--- TASK MATERIAL Enclosed Below ---
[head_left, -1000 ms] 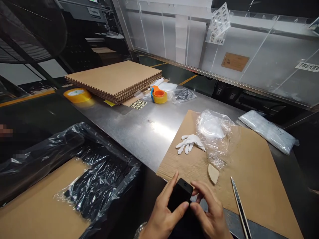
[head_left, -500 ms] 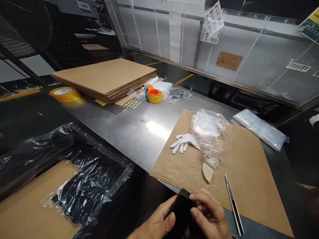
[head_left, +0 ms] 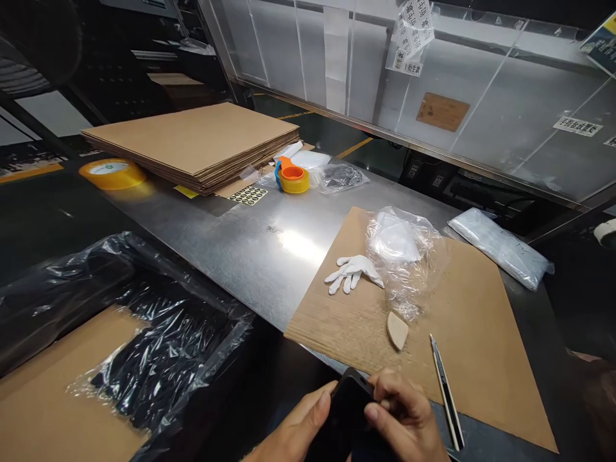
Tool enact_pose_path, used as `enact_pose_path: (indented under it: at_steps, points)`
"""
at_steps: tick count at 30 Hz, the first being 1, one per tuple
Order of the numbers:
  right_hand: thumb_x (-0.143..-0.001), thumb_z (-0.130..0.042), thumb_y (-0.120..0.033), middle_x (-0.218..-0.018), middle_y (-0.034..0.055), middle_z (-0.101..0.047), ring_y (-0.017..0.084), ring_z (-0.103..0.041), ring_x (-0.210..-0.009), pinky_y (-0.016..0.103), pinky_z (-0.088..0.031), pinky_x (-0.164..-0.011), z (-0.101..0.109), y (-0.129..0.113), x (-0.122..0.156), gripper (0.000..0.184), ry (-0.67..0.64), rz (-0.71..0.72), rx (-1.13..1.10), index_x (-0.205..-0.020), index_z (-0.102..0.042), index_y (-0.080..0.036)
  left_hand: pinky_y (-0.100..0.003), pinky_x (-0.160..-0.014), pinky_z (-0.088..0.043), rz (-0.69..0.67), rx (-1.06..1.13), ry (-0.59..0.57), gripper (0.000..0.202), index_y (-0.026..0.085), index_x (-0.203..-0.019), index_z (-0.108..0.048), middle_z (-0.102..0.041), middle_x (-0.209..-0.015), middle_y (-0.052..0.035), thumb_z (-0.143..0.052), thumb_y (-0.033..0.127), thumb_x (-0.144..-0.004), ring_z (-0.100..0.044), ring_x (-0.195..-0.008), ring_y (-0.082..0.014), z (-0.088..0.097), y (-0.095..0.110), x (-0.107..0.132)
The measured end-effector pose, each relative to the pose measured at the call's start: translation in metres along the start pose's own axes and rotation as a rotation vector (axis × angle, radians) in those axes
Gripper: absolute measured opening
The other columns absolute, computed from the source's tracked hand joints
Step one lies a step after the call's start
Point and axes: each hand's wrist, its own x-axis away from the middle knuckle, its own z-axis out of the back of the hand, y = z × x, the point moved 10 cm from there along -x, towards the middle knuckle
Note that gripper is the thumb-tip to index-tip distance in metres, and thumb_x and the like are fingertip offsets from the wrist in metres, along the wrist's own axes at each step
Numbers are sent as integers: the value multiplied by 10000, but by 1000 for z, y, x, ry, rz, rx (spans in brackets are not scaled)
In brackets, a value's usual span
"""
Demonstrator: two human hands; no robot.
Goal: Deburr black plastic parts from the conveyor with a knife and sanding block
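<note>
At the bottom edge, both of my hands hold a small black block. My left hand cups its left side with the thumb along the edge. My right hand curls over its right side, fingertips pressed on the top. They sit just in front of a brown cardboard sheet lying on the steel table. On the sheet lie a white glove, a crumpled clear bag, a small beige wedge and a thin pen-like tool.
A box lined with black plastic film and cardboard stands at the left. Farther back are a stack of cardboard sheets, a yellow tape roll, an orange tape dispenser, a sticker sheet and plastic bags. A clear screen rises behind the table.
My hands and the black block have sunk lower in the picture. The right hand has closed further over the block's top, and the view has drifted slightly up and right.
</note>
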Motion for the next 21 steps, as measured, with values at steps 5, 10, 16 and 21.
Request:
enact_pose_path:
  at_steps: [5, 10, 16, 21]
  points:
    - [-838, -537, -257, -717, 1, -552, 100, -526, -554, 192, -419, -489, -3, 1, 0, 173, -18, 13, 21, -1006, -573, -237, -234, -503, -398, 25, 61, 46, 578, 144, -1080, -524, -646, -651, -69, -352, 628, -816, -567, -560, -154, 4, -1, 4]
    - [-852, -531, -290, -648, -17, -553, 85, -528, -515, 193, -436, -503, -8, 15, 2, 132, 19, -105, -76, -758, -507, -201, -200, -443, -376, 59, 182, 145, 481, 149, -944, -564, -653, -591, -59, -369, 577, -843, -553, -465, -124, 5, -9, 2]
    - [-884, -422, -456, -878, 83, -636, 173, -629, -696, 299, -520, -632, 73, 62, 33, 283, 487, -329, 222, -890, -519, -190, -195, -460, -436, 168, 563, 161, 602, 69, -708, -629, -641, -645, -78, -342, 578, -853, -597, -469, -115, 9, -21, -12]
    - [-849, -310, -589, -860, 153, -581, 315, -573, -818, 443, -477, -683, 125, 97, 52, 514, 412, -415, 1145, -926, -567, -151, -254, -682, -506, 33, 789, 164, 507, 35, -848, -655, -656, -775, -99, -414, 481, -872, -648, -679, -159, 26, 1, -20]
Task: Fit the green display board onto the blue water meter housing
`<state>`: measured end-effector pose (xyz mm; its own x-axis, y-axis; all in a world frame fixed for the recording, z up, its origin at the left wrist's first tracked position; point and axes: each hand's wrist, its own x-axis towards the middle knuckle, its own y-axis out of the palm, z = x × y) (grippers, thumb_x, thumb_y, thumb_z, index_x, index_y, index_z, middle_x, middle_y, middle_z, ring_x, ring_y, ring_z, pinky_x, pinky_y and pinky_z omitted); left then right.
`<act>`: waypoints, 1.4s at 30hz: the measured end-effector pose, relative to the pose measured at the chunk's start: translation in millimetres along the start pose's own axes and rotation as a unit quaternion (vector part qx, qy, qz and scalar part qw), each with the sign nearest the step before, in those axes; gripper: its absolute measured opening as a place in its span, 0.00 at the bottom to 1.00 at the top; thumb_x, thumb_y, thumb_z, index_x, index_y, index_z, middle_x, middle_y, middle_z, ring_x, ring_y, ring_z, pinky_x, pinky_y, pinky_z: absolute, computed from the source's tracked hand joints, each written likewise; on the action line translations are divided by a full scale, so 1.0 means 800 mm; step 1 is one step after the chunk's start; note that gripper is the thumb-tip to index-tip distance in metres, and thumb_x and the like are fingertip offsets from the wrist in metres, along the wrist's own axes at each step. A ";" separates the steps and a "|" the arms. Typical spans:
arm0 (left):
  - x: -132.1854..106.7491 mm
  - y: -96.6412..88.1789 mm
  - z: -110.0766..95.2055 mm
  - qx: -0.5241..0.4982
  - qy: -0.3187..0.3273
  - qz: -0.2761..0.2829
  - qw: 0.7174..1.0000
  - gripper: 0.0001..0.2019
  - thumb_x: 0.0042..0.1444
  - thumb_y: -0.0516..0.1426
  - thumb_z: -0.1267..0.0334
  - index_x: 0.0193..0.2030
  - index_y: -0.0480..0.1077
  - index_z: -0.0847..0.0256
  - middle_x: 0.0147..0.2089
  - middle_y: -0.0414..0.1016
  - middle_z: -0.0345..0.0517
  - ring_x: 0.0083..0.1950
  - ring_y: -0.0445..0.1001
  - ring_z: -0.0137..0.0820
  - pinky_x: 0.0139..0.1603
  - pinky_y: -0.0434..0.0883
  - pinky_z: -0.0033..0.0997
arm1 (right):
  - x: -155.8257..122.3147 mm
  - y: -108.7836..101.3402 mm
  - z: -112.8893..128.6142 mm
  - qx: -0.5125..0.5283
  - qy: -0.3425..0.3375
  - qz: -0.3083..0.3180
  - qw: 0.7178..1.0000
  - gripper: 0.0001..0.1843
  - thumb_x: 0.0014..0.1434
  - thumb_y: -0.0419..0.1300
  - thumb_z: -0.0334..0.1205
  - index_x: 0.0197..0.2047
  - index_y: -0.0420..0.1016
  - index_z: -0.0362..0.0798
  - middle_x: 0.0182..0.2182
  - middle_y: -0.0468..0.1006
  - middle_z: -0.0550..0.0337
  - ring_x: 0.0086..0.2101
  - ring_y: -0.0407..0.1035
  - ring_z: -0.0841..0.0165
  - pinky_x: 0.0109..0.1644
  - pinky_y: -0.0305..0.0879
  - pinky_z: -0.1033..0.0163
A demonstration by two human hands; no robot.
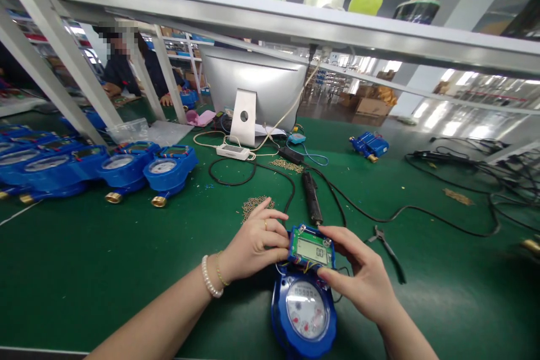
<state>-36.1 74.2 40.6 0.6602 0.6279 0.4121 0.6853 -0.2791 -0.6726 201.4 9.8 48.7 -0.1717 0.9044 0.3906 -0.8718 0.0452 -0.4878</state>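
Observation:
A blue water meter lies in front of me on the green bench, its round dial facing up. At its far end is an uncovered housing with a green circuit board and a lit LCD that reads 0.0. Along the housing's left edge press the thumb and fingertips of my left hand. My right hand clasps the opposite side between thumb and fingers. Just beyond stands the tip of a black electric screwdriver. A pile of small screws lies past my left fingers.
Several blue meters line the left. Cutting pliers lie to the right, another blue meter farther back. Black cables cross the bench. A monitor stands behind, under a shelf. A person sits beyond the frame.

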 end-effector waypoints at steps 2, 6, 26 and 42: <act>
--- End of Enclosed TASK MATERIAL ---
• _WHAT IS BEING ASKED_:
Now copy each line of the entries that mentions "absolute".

• _RESPONSE AREA_:
Gripper: absolute measured opening
The other columns absolute, computed from the source's tracked hand joints
`<act>`: waypoints, 1.4s at 30hz: the measured end-effector pose, relative to the pose measured at the chunk's start: translation in millimetres along the start pose's own axes and rotation as a unit quaternion (vector part qx, qy, qz and scalar part qw), each with the sign nearest the step before, in those axes; gripper: its absolute measured opening as a place in its span, 0.00 at the bottom to 1.00 at the top; thumb_x, thumb_y, thumb_z, index_x, index_y, index_z, middle_x, middle_y, middle_z, ring_x, ring_y, ring_z, pinky_x, pinky_y, pinky_z: absolute, computed from the source's tracked hand joints, each written likewise; on the action line translations are divided by a full scale, so 1.0 means 800 mm; step 1 is one step after the chunk's start; note that gripper is the thumb-tip to index-tip distance in metres, and thumb_x and the like are fingertip offsets from the wrist in metres, along the wrist's own axes at each step. A ";" separates the steps and a "|" the arms. Typical spans:

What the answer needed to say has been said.